━━━ Input data

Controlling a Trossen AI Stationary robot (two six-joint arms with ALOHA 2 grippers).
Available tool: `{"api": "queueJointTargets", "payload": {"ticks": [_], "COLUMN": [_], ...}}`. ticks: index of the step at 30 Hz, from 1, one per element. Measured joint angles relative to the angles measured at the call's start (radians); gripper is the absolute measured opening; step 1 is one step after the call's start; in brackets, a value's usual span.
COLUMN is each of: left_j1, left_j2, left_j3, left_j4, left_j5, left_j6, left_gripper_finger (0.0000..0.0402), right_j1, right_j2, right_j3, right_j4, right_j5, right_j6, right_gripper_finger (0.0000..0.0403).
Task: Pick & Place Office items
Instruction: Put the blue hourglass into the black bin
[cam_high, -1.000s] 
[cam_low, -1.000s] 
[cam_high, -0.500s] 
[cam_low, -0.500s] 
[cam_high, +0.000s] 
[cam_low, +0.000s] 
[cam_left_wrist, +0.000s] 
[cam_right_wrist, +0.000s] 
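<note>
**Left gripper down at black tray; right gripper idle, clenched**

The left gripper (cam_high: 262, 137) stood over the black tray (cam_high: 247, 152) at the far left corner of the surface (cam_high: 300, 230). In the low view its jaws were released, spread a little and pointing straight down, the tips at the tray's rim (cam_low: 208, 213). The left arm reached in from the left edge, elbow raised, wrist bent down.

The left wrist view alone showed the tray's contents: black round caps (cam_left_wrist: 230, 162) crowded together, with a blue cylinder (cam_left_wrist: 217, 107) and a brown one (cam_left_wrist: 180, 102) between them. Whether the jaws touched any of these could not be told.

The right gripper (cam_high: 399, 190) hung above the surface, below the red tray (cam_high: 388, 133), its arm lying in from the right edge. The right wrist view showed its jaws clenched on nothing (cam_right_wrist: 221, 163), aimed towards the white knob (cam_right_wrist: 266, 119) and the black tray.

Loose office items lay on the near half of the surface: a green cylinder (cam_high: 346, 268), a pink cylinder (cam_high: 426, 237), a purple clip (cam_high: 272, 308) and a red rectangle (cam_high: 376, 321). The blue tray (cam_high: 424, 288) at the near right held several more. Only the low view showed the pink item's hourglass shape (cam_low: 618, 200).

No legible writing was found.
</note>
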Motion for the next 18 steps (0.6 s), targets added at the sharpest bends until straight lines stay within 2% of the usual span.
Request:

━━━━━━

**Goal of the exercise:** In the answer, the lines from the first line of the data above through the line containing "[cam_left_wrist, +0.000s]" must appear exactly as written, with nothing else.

**Reply:**
Controlling a Trossen AI Stationary robot (two six-joint arms with ALOHA 2 grippers).
Available tool: `{"api": "queueJointTargets", "payload": {"ticks": [_], "COLUMN": [_], ...}}`. ticks: index of the step at 30 Hz, from 1, one per element. Measured joint angles relative to the angles measured at the call's start (radians); gripper is the absolute measured opening; step 1 is one step after the call's start; in brackets, a value's usual span.
COLUMN is each of: left_j1, left_j2, left_j3, left_j4, left_j5, left_j6, left_gripper_finger (0.0000..0.0402), right_j1, right_j2, right_j3, right_j4, right_j5, right_j6, right_gripper_finger (0.0000..0.0403).
Task: Pick & Place Office items
Instruction: Put the blue hourglass into the black bin
[cam_high, -1.000s] 
[cam_low, -1.000s] 
[cam_high, -0.500s] 
[cam_low, -0.500s] 
[cam_high, +0.000s] 
[cam_low, +0.000s] 
[cam_left_wrist, +0.000s] 

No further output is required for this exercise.